The Web on the Candidates

  • A new study by Princeton and the University of Michigan claims that using text messaging to get out the vote can increase the youth vote by 4-5%. Mike Connery at Future Majority has the details. Two interesting points: sending any text message at all increased the likelihood of voting by 4.2%, and Hispanics are particularly receptive to such reminders. If this is true, why aren't all of the candidates chomping at the mobile bit? Jose Antonio Vargas at the Washington Post writes that only Barack Obama is using text consistently, though John Edwards has been pretty good about it too (I received a text from his campaign alerting me to a special voicemail waiting for me. Just for me!).
  • Two days ago we reported that the Huffington Post/Yahoo/Slate mashup debate wouldn't actually be a mashup after all, since Yahoo wasn't allowing the material to be edited on its Jumpcut site. Now it seems that this isn't the case. Arianna Huffington herself told Wired's Sarah Lai Stirland that the debate will be using Jumpcut after all. "It would have been impossible for The Huffington Post and Slate to be involved if we didn't use Jumpcut, and Yahoo was always on board," said Huffington. Either there was a messaging problem on Yahoo's side or Arianna flexed some muscle and set things straight.
  • Having looked closely at the footage generated from the mashup debate, I have to admit I'm pretty underwhelmed. There doesn't seem to be much citizen involvement at all beyond the ability to create mashups of the candidates' responses and embed them on individual sites. The questioners, Bill Maher and Charlie Rose, are nice guys and all, but they're not exactly emblematic of the people. Weren't we promised an "interactive" forum in which we could directly address the candidates? In the end, citizens didn't get to ask any questions themselves and are limited to post-debate video editing. In any event, this experiment does pave the way for future, more adventurous attempts at online debates.
  • Many months ago techPresident's Micah Sifry reported on a fascinating controversy involving an Obama volunteer's MySpace page and the Obama campaign's clunky attempt to take it over. The story was covered across the media, including on CBC radio, which produced an absorbing interview with Micah for its Search Engine show, which was still in development. Now the show is a full part of CBC's rotation, and they've re-produced Micah's segment, which you can listen to here. They've done a great job with it - do take a moment to listen.

The Candidates on the Web

  • Ron Paul may still be just a blip in the national polls, but at the rate he's going, he'll surely be elected Presdient of the Web 2.0. Bill Tancer, writing in Time, says that Paul, despite polling at around 3% nationally, "represents the new 2.0 candidate, with his success recruiting supporters through new social media channels." His national poll numbers might be skewed however, since younger voters tend to abandon land lines in favor of cell phones, which aren't reached by pollsters. We'll have to wait until the primaries to gauge Paul's true popularity on the ground.

In Case You Missed It...

Check out our second semi-subjective, semi-scientific round up of our favorite political videos. If you have seen (or made) a video that you think we should include, we want to hear from you! Just send us an email at info-at-techpresident-dot-com and put the words "Political Video" in the subject line.

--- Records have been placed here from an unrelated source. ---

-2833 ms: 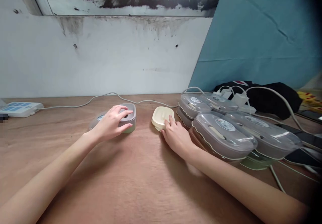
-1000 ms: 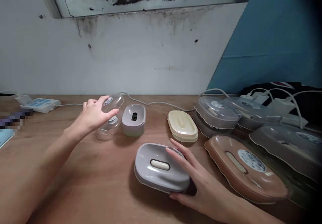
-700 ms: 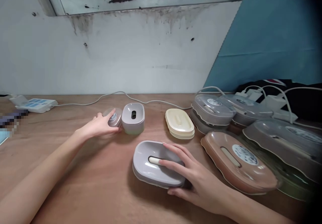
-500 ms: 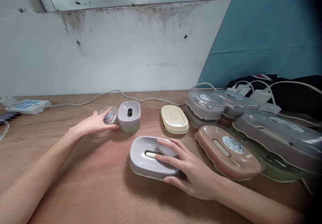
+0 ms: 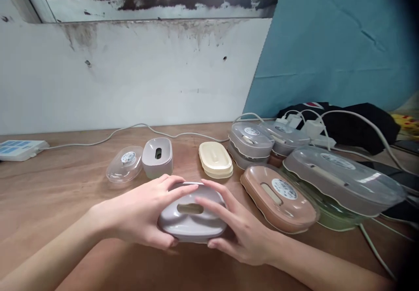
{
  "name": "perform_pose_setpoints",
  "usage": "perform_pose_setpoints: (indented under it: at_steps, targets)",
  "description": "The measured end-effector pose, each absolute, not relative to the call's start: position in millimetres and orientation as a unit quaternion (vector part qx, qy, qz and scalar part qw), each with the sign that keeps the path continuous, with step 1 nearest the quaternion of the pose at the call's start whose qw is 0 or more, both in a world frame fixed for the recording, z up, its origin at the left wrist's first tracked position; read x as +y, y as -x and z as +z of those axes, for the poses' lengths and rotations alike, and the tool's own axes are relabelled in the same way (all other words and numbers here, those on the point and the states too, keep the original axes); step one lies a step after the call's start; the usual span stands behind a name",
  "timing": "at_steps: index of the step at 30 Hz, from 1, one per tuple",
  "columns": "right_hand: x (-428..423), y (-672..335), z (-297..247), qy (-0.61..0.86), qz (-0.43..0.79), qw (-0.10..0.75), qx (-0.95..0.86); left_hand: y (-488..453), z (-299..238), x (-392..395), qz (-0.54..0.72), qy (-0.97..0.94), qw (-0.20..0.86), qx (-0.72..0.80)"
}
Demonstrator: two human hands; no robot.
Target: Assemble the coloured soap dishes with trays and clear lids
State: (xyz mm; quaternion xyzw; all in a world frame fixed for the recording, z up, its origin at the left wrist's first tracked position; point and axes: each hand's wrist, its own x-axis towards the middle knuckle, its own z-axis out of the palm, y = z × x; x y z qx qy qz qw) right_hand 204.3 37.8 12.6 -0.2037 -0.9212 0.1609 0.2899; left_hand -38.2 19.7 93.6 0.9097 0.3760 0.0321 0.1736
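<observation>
Between my hands is a lilac-grey oval box [image 5: 193, 227] with a slot in its top, tipped so the top faces me. My left hand [image 5: 140, 214] grips its left end, thumb low and fingers over the top. On the right end, my right hand [image 5: 240, 225] holds it the same way, one fingertip near the slot. Behind them stands a small lilac-grey box [image 5: 153, 169] with a dark slot. A clear plastic lid [image 5: 119, 166] with a round sticker lies to its left. Farther right sits a cream oval piece [image 5: 215, 156].
To the right are a wrapped tan oval box [image 5: 275, 212], a large grey box [image 5: 340, 173] over a green one [image 5: 337, 217], and a stacked grey box [image 5: 252, 140]. A white cable [image 5: 131, 126] runs along the wall to a white power strip [image 5: 21, 151].
My left hand has let go of the clear lid and come across to the lilac-grey oval box. That box has tipped towards me, and the white piece in its slot no longer shows.
</observation>
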Motion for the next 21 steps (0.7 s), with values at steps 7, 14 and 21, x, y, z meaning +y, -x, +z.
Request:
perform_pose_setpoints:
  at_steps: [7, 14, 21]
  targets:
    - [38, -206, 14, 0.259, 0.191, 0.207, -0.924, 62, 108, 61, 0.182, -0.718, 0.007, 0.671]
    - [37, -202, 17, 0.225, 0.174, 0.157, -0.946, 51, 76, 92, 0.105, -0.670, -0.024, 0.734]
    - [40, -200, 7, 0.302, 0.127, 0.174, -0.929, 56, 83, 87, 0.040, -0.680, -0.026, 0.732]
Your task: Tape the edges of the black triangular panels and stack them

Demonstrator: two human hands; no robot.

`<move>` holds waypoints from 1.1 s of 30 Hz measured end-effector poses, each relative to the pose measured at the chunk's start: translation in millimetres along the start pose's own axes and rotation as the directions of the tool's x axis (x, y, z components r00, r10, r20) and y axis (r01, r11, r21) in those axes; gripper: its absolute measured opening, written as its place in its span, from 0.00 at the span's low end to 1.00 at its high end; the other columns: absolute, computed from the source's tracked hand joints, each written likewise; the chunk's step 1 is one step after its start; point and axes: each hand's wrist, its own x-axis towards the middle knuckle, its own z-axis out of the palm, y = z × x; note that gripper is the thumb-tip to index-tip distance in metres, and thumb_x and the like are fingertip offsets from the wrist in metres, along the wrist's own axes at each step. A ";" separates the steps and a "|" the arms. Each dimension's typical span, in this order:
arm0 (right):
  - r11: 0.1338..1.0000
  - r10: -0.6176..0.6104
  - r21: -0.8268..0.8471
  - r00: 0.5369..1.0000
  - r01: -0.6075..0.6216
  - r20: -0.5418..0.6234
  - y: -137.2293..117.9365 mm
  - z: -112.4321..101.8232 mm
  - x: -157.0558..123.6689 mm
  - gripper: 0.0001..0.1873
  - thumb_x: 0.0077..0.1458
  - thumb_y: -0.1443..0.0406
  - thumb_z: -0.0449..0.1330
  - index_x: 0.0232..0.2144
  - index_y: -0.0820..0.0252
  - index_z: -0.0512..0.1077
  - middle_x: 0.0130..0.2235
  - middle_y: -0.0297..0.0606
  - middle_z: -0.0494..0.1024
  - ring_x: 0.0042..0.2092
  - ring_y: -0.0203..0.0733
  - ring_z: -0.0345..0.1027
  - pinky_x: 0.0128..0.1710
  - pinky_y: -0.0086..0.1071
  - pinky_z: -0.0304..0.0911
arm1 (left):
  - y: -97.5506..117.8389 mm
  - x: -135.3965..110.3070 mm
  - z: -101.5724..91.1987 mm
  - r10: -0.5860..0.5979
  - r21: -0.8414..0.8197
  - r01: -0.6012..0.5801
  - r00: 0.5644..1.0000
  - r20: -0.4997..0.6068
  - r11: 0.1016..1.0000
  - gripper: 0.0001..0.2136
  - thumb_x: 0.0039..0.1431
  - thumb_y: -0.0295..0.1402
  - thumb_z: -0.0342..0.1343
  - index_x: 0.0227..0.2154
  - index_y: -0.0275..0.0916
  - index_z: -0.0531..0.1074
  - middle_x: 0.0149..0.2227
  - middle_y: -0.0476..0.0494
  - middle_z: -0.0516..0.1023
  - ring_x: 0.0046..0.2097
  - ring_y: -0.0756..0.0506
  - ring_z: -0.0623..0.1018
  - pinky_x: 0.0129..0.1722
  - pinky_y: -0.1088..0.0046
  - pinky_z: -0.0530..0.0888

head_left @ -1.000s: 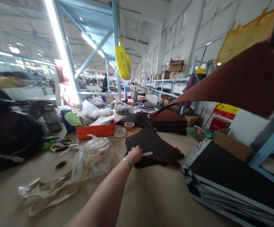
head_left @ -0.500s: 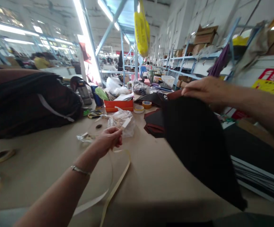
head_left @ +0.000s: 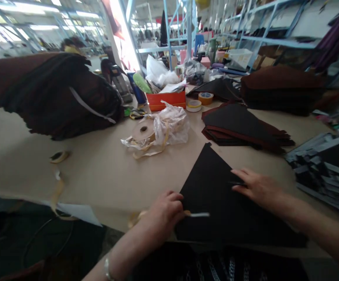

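Observation:
A black triangular sheet [head_left: 216, 195] lies flat on the beige table [head_left: 105, 171] near its front edge. My right hand [head_left: 257, 187] rests flat on the sheet's right side, fingers stretched out. My left hand [head_left: 165, 212] is closed at the sheet's left edge, pinching the end of a pale tape strip [head_left: 198, 214] that lies across the sheet. The rest of the strip curls behind that hand.
A stack of dark triangular pieces [head_left: 242, 128] sits behind the sheet. A crumpled plastic bag with a tape spool [head_left: 160, 130], an orange box [head_left: 166, 99], tape rolls [head_left: 200, 100], a dark fabric heap [head_left: 55, 93] and grey-edged boards [head_left: 327, 164] surround it.
My right hand brought the black sheet down from the air and laid it flat on the table. My left hand moved with the tape strip to the sheet's left edge.

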 end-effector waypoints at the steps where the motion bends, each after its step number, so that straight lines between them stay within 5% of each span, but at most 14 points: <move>1: 0.997 0.072 -0.003 0.997 -0.072 -0.009 9.5 9.8 -13.3 0.23 0.56 0.55 0.54 0.52 0.58 0.67 0.46 0.43 0.73 0.34 0.46 0.72 0.29 0.37 0.64 | 5.2 -0.8 8.7 0.010 0.105 -0.012 1.000 0.013 0.994 0.09 0.58 0.32 0.54 0.23 0.38 0.73 0.43 0.43 0.75 0.47 0.41 0.71 0.50 0.60 0.68; 6: 0.967 0.217 0.132 0.976 -0.218 0.022 27.6 37.5 -16.5 0.20 0.55 0.51 0.52 0.40 0.58 0.72 0.42 0.43 0.75 0.36 0.49 0.71 0.31 0.39 0.64 | 18.8 1.8 27.7 -0.060 0.235 0.064 0.998 -0.023 0.970 0.07 0.60 0.32 0.53 0.28 0.39 0.74 0.46 0.45 0.72 0.50 0.43 0.69 0.52 0.60 0.67; 12: 0.908 0.195 0.343 0.966 -0.242 0.168 23.2 20.4 32.9 0.10 0.50 0.59 0.56 0.27 0.58 0.73 0.30 0.38 0.77 0.32 0.44 0.71 0.30 0.33 0.60 | 13.3 12.5 32.0 -0.067 0.228 0.085 0.994 -0.086 0.970 0.09 0.60 0.33 0.52 0.28 0.39 0.74 0.52 0.40 0.70 0.52 0.38 0.68 0.51 0.53 0.66; 16: 0.886 0.275 0.374 0.960 -0.273 0.050 39.8 15.2 67.4 0.09 0.47 0.59 0.59 0.24 0.59 0.72 0.27 0.38 0.76 0.29 0.41 0.68 0.28 0.31 0.57 | 1.7 39.1 24.4 -0.045 0.166 0.063 0.993 -0.110 0.984 0.10 0.60 0.33 0.51 0.26 0.38 0.73 0.55 0.37 0.68 0.53 0.35 0.67 0.50 0.51 0.64; 20: 0.894 0.315 0.343 0.949 -0.288 -0.025 55.4 11.1 78.9 0.09 0.46 0.60 0.60 0.28 0.60 0.74 0.33 0.40 0.77 0.35 0.43 0.69 0.33 0.32 0.59 | 0.2 57.6 15.3 -0.058 0.070 0.069 0.988 -0.141 0.995 0.11 0.59 0.35 0.50 0.23 0.38 0.70 0.44 0.38 0.74 0.45 0.40 0.71 0.46 0.60 0.66; 23: 0.871 0.298 0.435 0.949 -0.227 -0.101 43.3 -1.1 60.7 0.16 0.45 0.59 0.62 0.38 0.59 0.75 0.41 0.41 0.76 0.39 0.44 0.68 0.38 0.33 0.60 | 15.0 51.6 15.7 -0.115 -0.019 0.113 0.987 -0.117 0.993 0.12 0.59 0.35 0.49 0.22 0.39 0.68 0.26 0.46 0.73 0.30 0.47 0.70 0.32 0.71 0.66; 25: 0.771 0.254 0.618 0.964 -0.153 -0.077 22.2 -11.6 38.4 0.16 0.48 0.58 0.60 0.38 0.59 0.74 0.38 0.40 0.76 0.38 0.42 0.68 0.38 0.33 0.60 | 29.3 43.1 19.9 -0.169 -0.111 0.161 0.984 -0.063 0.981 0.13 0.59 0.37 0.49 0.21 0.39 0.67 0.19 0.51 0.67 0.24 0.50 0.66 0.24 0.75 0.62; 28: 0.498 0.147 0.844 0.979 -0.197 0.142 -13.5 -22.7 2.2 0.15 0.50 0.55 0.59 0.36 0.59 0.74 0.29 0.35 0.73 0.30 0.36 0.64 0.31 0.30 0.59 | 46.4 34.2 28.3 -0.266 -0.288 0.257 0.964 0.010 0.923 0.14 0.57 0.39 0.50 0.19 0.39 0.65 0.17 0.54 0.63 0.21 0.52 0.62 0.21 0.77 0.58; 33: 0.278 0.165 0.908 0.946 -0.314 0.277 -36.2 -17.9 -31.5 0.13 0.49 0.57 0.61 0.33 0.59 0.73 0.25 0.30 0.68 0.25 0.30 0.58 0.26 0.27 0.55 | 53.5 35.2 36.2 -0.358 -0.387 0.357 0.931 0.071 0.850 0.13 0.54 0.39 0.51 0.18 0.39 0.64 0.16 0.54 0.62 0.21 0.52 0.60 0.21 0.76 0.57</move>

Did conservatives miss an opportunity to tap conservative outrage at MoveOn's General Betray Us ad? Patrick Ruffini thinks so.

Steve Garfield viewed the videos for the Huffington Post/Yahoo/Slate mashup debate and discovered that Chris Dodd supports marijuana decriminalization. Who knew?

Micah Sifry's re-posting of his and Andrew Rasiej's Politico column about the General Betray Us ad received some heated responses about whether any publicity is good publicity, and the merits of such a controversial ad.